Auliekol (Әулиекөл) is a lake in the Ekibastuz City Administration, Pavlodar Region, Kazakhstan. It lies 2 km to the southeast of Karazhar village, 50 km northwest of Ekibastuz and 120 km to the west of Pavlodar. The name "Auliekol" means holy lake in Kazakh.

Auliekol lakeshore includes one of the important archaeological sites of the region. There are the ruins of an ancient settlement with the remains of a hillfort close to the Olenti river mouth by the western shore of the lake.

==Geography==
Auliekol is an endorheic lake belonging to the Irtysh basin. It lies near the northern end of the Kazakh Uplands at an elevation of 126 m. The Irtysh flows 110 km to the east of the eastern shores of the lake.

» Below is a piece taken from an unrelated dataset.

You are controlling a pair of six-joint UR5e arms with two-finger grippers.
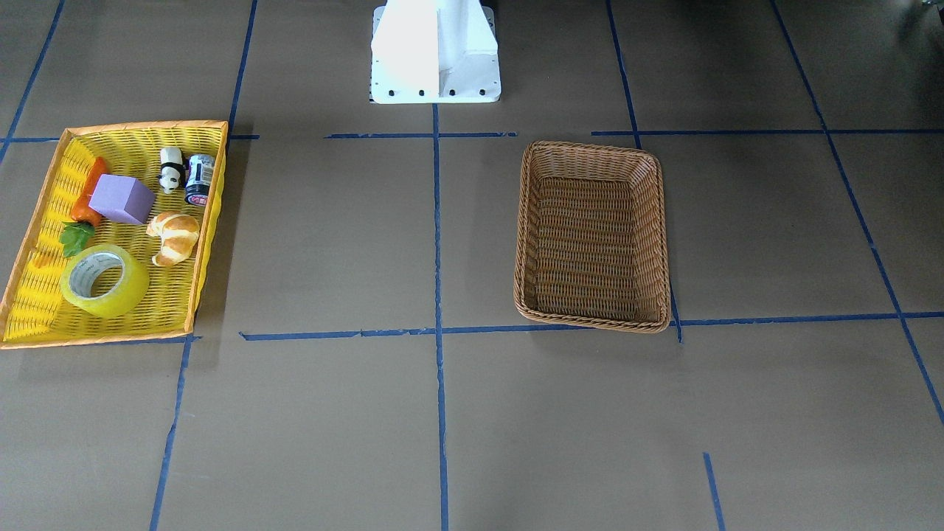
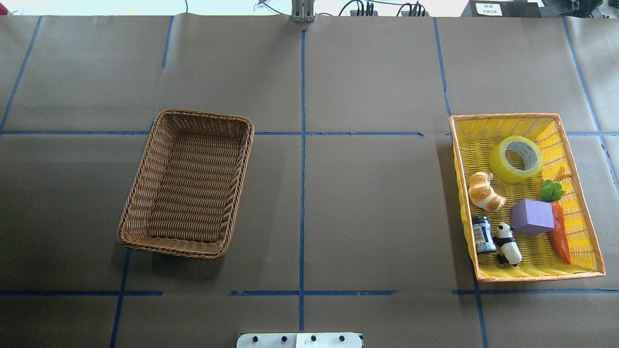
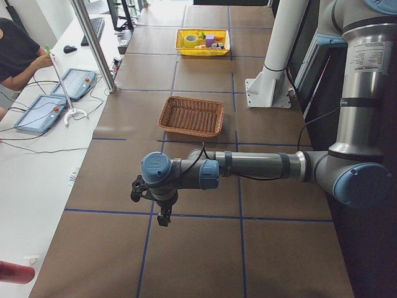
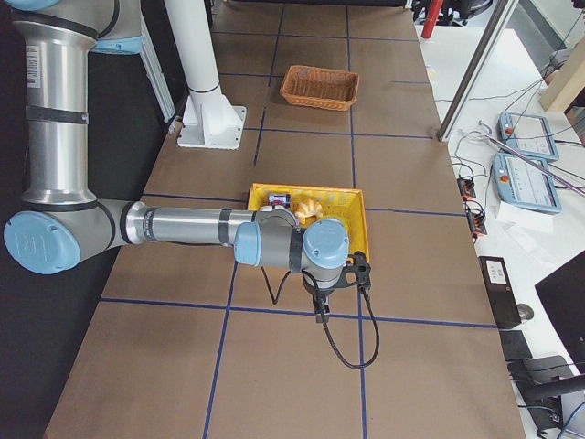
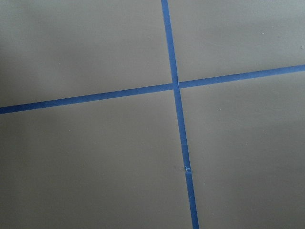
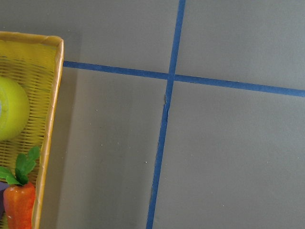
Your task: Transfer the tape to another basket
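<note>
The yellow-green tape roll (image 1: 105, 280) lies in the yellow basket (image 1: 144, 127), at the end far from the robot; it also shows in the overhead view (image 2: 515, 158) and at the left edge of the right wrist view (image 6: 9, 114). The brown wicker basket (image 1: 590, 147) stands empty on the robot's left side (image 2: 205, 116). My left gripper (image 3: 162, 217) hangs over bare table, well away from the brown basket. My right gripper (image 4: 320, 311) hangs just outside the yellow basket's end. Both show only in the side views, so I cannot tell whether they are open or shut.
The yellow basket also holds a croissant (image 2: 485, 192), a purple block (image 2: 532, 216), a toy carrot (image 2: 558, 232), a panda figure (image 2: 508, 244) and a small can (image 2: 483, 234). The white robot base (image 1: 435, 51) stands at the table's edge. An operator's desk with tablets (image 3: 49, 99) lines one side.
</note>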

The Olenti river flows into the western lakeshore. There are a number of smaller lakes in the vicinity of Auliekol. Issensor (Есенсор), a salt flat, lies close to the southwestern shore of Auliekol. The area surrounding the lake is mostly flat steppe used for local livestock grazing.
| Auliekol and Issensor before the thaw. |

==Flora==
The vegetation of the lakeshore zone includes spear grass, wormwood, wiregrass, akshityr and sedges.